Neeja se aproximó despacio a la puerta y, antes de franquearla, se volvió hacia mí. Yo seguía acurrucada y envuelta en gasa junto al cuerpo de mi madre, mirándola con los ojos muy abiertos, embelesada por la luz que antecedía a los Devas guardianes. Ellos la guiarían en su nuevo camino hacia el universo invisible de los muertos, en su paso a través de la abertura que comunica una morada astral con otra. Neeja me señaló con el dedo índice de la mano derecha que concentra energía suficiente para mover las fuerzas del mundo e, infringiendo de nuevo el principio de ahimsa, removió sus recuerdos perdidos entre el tiempo y me maldijo ante los ojos rotundos de Siva:
—Jamás amarás. El rostro del hombre al que empieces a mirar con amor será desfigurado por las cuchilladas atroces de la muerte.

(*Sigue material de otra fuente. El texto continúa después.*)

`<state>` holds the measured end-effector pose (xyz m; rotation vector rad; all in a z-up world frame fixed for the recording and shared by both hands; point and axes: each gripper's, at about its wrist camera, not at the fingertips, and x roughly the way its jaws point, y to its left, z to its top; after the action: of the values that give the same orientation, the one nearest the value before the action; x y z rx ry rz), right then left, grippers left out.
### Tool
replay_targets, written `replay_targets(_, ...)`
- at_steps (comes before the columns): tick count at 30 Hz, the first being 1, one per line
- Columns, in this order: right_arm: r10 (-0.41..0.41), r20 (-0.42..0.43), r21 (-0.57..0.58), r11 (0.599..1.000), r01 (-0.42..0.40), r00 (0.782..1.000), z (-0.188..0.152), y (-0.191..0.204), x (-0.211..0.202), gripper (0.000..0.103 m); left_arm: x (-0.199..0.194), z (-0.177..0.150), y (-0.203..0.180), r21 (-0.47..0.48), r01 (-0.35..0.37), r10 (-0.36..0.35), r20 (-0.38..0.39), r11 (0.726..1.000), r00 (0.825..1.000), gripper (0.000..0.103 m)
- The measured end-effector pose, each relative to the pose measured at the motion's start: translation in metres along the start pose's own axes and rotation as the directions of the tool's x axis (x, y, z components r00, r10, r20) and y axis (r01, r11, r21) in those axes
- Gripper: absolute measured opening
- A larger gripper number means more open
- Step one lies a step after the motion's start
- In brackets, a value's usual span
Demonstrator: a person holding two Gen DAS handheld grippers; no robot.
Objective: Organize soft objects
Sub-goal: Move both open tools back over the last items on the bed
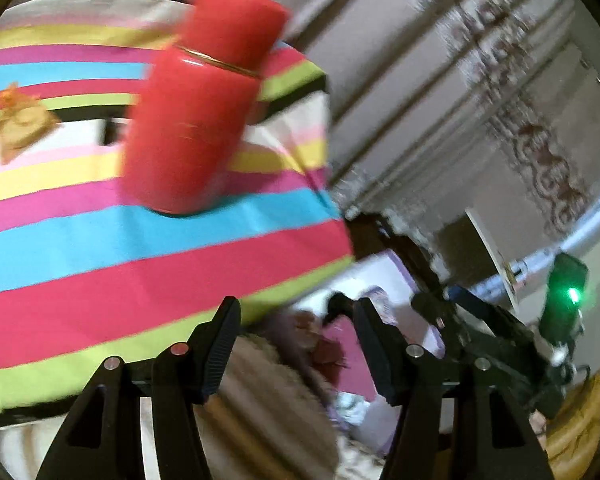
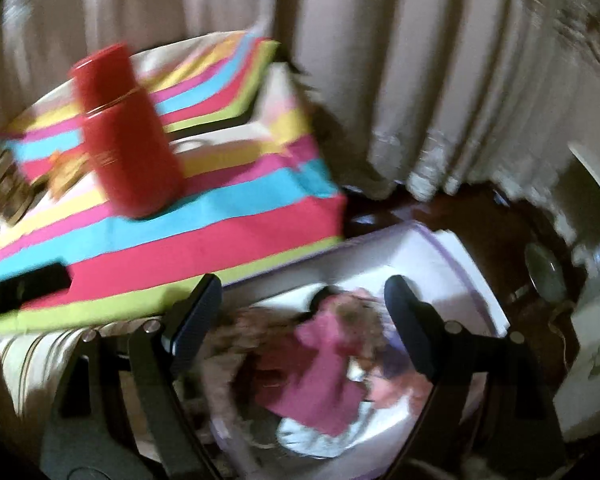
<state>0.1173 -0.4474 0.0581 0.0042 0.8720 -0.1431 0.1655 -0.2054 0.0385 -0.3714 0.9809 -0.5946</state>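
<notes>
pink and purple soft toys (image 2: 320, 376) lie blurred, heaped in a white bin (image 2: 452, 264).

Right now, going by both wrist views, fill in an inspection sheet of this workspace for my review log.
Surface: striped cloth covers the table, wrinkled near its corner.
Job's things: soft items, one a pink fabric piece, lie in the white bin on the floor beside the table; blurred.
Clutter: red canister upright on the cloth; small tan object behind it.
Grippers: left gripper and right gripper both open, empty, above the bin.
Cables: nothing seen.
Surroundings: curtains; dark floor.
</notes>
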Motion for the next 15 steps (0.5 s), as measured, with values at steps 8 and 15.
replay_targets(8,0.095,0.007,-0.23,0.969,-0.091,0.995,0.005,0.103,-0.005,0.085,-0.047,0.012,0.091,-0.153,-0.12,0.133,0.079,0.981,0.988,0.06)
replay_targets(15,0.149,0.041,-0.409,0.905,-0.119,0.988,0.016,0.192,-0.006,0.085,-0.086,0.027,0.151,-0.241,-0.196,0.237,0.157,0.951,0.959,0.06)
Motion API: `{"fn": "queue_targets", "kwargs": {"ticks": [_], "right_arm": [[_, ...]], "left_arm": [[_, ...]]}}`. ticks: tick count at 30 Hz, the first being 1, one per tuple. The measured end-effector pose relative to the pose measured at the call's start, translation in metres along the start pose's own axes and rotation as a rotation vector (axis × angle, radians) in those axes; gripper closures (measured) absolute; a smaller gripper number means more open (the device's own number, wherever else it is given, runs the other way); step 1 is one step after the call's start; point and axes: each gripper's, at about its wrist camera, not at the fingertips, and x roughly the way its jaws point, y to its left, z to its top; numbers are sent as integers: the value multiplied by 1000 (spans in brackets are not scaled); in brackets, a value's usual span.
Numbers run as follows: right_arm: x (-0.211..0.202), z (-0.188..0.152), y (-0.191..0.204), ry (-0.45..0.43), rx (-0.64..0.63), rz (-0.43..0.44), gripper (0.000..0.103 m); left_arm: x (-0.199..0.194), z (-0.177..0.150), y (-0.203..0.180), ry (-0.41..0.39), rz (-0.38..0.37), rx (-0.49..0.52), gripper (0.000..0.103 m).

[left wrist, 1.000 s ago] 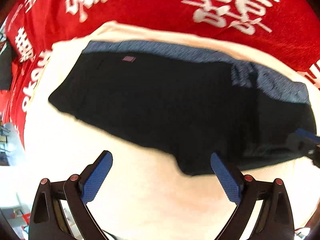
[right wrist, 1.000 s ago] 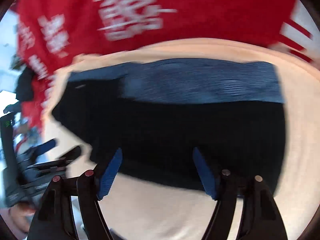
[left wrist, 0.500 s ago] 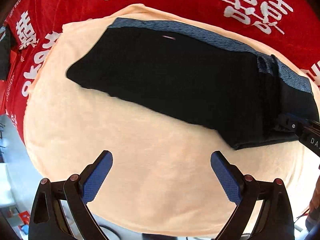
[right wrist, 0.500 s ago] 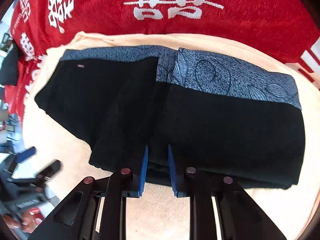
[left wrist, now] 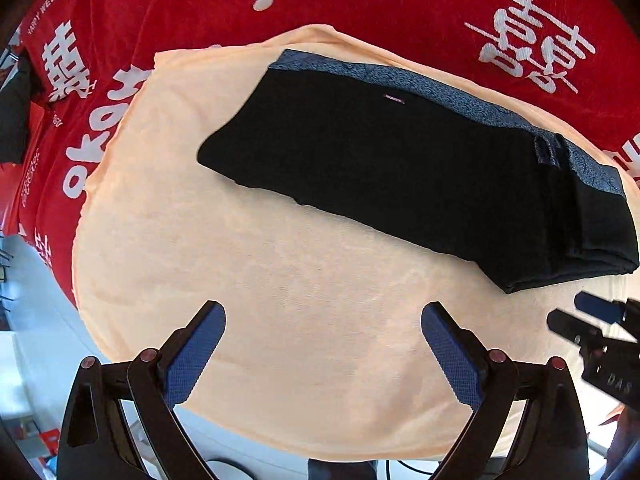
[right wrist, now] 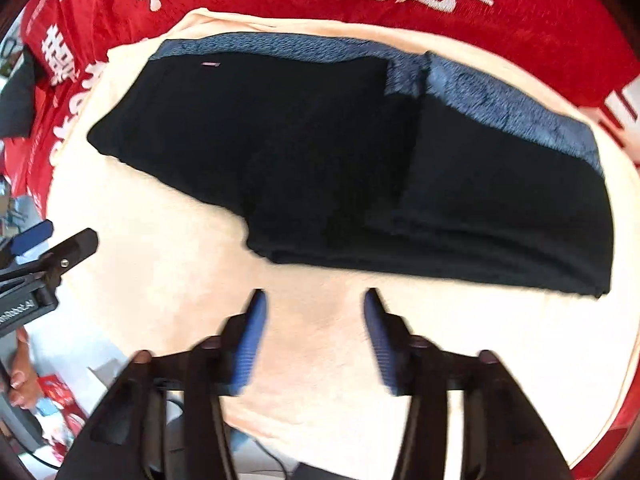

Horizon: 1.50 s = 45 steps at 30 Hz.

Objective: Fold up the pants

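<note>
A red cloth is covering the table beneath a peach towel, giving the black pants a soft folding surface; they are lying partly folded toward its far edge. The left gripper and right gripper are hovering wide and empty near the towel's near edge, seemingly clearing the fabric.

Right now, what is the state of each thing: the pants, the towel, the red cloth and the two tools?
pants: partly folded, right end doubled over, lying flat, not held.
towel: spread flat under the pants.
red cloth: spread under the towel.
left tool: open, empty, above the towel.
right tool: open, empty, near the pants' front edge.
</note>
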Motion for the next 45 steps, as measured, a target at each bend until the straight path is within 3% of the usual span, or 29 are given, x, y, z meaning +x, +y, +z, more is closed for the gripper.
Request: {"fn": "queue_targets", "kwargs": {"ticks": [16,26,34,45], "right_arm": [[18,-20,48,96,-13,13,30],[12,3,63,58,-41,-10,24],[10,9,59,56,-43,-23,23],[8,23,31,47,4,-77,23]], "left_arm": [[2,-17,46,37,-24,-60,4],[1,-12,61,24,-64,-79,4],[14,-7,57,61,-120,-122,4],[25,5,50,81,-140,-152,4]]}}
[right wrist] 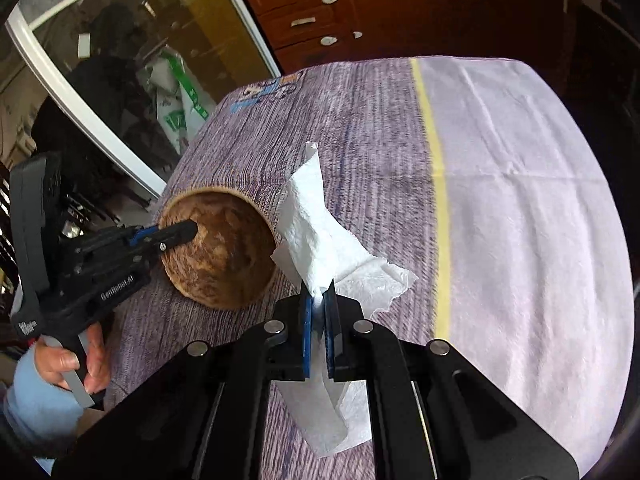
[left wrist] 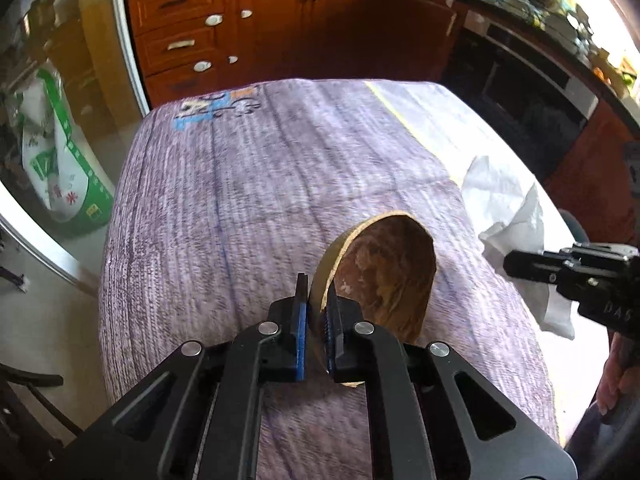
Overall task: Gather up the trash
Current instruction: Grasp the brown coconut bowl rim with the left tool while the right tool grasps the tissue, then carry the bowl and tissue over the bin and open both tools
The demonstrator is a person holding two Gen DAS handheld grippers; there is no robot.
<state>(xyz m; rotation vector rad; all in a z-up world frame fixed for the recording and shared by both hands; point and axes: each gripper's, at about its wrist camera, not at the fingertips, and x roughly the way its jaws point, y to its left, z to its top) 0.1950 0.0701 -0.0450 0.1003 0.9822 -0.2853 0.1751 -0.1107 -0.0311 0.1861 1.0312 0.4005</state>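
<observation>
Reddish wooden kitchen cabinets (left wrist: pixel 280 24) line the top of both views, behind a table under a purple woven cloth (left wrist: pixel 240 208); at lower centre of the left wrist view the left gripper (left wrist: pixel 318 320) is clenched on the rim of a brown coconut-shell bowl (left wrist: pixel 388 276); at lower centre of the right wrist view the right gripper (right wrist: pixel 319 312) pinches a crumpled white paper towel (right wrist: pixel 320 236), just right of the bowl.

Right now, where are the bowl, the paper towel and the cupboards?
bowl (right wrist: pixel 224 256): right wrist view, its brown inside.
paper towel (right wrist: pixel 320 240): right wrist view, its crumpled middle.
cupboards (left wrist: pixel 280 28): left wrist view, a door.
</observation>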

Neeja salió de la casa. Un pañuelo violeta le cubría el moño encanecido y parte de la cara ajada, pero Asha le había visto una sonrisa por debajo de la seda. El olor a jazmines se superpuso al hedor de la putrefacción; el cadáver de un perro se descomponía al fondo del patio, sobre las caléndulas aplastadas. Me revolví junto a mi madre y comencé a sollozar entre chillidos. Ya era hora de separarnos en este mundo. Asha me tomó en brazos. Sabía que mi desconcertado cuerpo astral podía haber salido de mi cuerpo físico y tal vez no sabría volver a entrar. Me acunó largo rato y luego acarició mis mejillas. Me parecía a Barathi y tenía la misma mancha clara en forma de media luna encima del vientre. Una hermosa marca plateada. Quizás en ese momento nos habríamos reunido unos instantes; la entrada al mundo interno también se habría vuelto a abrir. Asha sonrió. No debía llorar. Así, su hija conseguiría cerrar antes las puertas del universo material que tal vez tenía que abandonar. Se llevó los dedos a la boca, a la frente y al pecho y recitó mentalmente el mantra para vencer el maleficio. Luego, con una mano me tomó por los pies y, empapando con la otra un paño limpio en lo que quedaba del agua consagrada, me los ungió mientras deseaba para mí otro futuro, tortuoso para una hindú, pero el único posible:
—La esperanza florecerá en un país extraño, al darte en vida a un forastero que consiga reflejarse en el espejo de tu alma.